- _Aim of the task_
Please repeat the whole listing exactly, but leave out any picture it holds.

- _Given information_
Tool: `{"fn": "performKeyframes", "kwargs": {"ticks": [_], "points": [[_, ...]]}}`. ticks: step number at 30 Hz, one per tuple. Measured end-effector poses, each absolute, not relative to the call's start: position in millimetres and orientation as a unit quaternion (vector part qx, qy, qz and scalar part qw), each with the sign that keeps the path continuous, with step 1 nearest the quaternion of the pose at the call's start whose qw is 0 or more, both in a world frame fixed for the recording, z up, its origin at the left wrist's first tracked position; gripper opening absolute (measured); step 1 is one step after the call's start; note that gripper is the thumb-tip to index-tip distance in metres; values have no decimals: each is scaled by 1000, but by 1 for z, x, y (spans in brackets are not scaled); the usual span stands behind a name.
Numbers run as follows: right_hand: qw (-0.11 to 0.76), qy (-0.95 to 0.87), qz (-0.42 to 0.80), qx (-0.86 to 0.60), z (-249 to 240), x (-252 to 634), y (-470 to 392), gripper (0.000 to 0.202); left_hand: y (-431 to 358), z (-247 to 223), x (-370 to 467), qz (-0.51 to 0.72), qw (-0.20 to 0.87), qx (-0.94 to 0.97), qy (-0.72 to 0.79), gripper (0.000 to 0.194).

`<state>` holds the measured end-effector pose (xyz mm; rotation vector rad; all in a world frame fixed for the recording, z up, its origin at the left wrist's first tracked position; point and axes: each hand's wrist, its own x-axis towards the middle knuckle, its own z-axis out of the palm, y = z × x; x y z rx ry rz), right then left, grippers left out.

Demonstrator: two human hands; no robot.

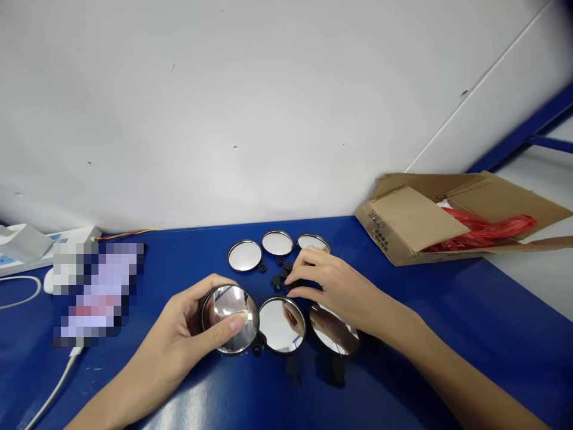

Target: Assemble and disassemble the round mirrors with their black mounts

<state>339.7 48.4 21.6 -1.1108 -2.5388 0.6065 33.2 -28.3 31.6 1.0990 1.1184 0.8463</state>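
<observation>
My left hand (188, 334) holds a round black-rimmed mirror (224, 310), its thumb lying across the glass. Just right of it, another round mirror (277, 325) rests on the blue table, and a third (329, 334) lies partly beneath my right wrist. My right hand (317, 278) reaches in with bent fingers at a small cluster of black parts (278, 280); its fingertips touch or nearly touch them, and whether they grip one is hidden. Behind are three more mirrors, at left (245, 255), middle (277, 243) and right (313, 242), the last partly covered by my right hand.
An open cardboard box (389, 239) with red plastic inside stands at the back right against the white wall. On the left are a blurred phone (101, 289), a white cable (58, 385) and a power strip (87, 236). Black stems (336, 370) lie near the front mirrors.
</observation>
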Motion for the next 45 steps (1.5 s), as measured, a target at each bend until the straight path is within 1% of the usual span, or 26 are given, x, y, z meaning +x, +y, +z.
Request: {"fn": "performKeyframes", "kwargs": {"ticks": [4,10,12,20,24,28,33,36,40,43,45], "points": [[156,-886,203,-386,20,341,49,14,-28,32,34,370,625,482,490,30],[154,-871,221,-410,29,344,50,8,-26,31,34,374,607,485,507,34],[148,-861,235,-425,35,345,51,11,-26,30,34,372,603,487,510,36],[128,-833,281,-458,40,345,50,31,-26,29,33,374,620,478,496,39],[113,-842,267,-454,37,344,49,29,-26,29,32,371,623,482,492,40],[107,-849,259,-448,34,342,48,32,-26,32,35,380,623,475,492,39],[116,-852,286,-423,33,342,47,23,-26,34,37,392,635,456,486,36],[119,-857,292,-407,35,341,47,24,-26,32,35,387,644,453,481,32],[171,-864,243,-407,38,341,48,23,-25,31,34,387,647,451,477,28],[228,-839,170,-464,40,344,51,23,-25,32,34,387,647,453,475,27],[236,-811,124,-520,39,347,53,26,-25,32,34,384,648,453,476,28]]}}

- _Written reply_
Tool: `{"fn": "performKeyframes", "kwargs": {"ticks": [_], "points": [[_, ...]]}}`. ticks: step number at 30 Hz, one per tuple. Measured end-effector poses, each absolute, not relative to the call's start: position in millimetres and orientation as a unit quaternion (vector part qx, qy, qz and scalar part qw), each with the sign that keeps the path continuous, with step 1 nearest the quaternion of the pose at the call's start whose qw is 0 or more, both in a world frame fixed for the recording, z up, its origin at the left wrist's first tracked position; gripper opening absolute (measured); step 1 is one step after the call's start; note that gripper is the thumb-tip to index-tip distance in metres; values have no decimals: each is scaled by 1000, but by 1 for z, x, y (spans in brackets are not scaled); the usual span stands behind a name.
Numbers run as follows: right_hand: qw (-0.11 to 0.76), qy (-0.95 to 0.87), qz (-0.42 to 0.80), qx (-0.86 to 0.60), z (-249 to 240), x (-252 to 634), y (-470 to 392), gripper (0.000 to 0.202); left_hand: y (-431 to 358), z (-247 to 223), x (-370 to 467), qz (-0.51 to 0.72), qw (-0.20 to 0.87), qx (-0.94 to 0.97), qy (-0.72 to 0.79), gripper (0.000 to 0.194).

`<state>` holds the measured end-effector pose (xyz mm; rotation vector rad; all in a world frame fixed for the recording, z up, its origin at the left wrist's first tracked position; point and axes: each hand's wrist, its own x-axis towards the middle knuckle, its own z-axis out of the palm, y = z × x; x y z rx ry rz), right then left, grippers left out.

Demonstrator: two human hands; no robot.


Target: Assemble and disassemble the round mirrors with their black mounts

<state>339.7 48.4 21.6 -1.1108 -2.5388 0.6065 33.2 -28.3 31.6 1.0990 1.1184 0.8463</state>
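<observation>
My left hand (188, 334) holds a round black-rimmed mirror (224, 310), its thumb lying across the glass. Just right of it, another round mirror (277, 325) rests on the blue table, and a third (329, 334) lies partly beneath my right wrist. My right hand (317, 278) reaches in with bent fingers at a small cluster of black parts (278, 280); its fingertips touch or nearly touch them, and whether they grip one is hidden. Behind are three more mirrors, at left (245, 255), middle (277, 243) and right (313, 242), the last partly covered by my right hand.
An open cardboard box (389, 239) with red plastic inside stands at the back right against the white wall. On the left are a blurred phone (101, 289), a white cable (58, 385) and a power strip (87, 236). Black stems (336, 370) lie near the front mirrors.
</observation>
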Motion for the next 45 steps (1.5 s), as measured, a target at each bend until the straight path is within 1% of the usual span, or 26 are given, x, y, z meaning +x, +y, +z.
Request: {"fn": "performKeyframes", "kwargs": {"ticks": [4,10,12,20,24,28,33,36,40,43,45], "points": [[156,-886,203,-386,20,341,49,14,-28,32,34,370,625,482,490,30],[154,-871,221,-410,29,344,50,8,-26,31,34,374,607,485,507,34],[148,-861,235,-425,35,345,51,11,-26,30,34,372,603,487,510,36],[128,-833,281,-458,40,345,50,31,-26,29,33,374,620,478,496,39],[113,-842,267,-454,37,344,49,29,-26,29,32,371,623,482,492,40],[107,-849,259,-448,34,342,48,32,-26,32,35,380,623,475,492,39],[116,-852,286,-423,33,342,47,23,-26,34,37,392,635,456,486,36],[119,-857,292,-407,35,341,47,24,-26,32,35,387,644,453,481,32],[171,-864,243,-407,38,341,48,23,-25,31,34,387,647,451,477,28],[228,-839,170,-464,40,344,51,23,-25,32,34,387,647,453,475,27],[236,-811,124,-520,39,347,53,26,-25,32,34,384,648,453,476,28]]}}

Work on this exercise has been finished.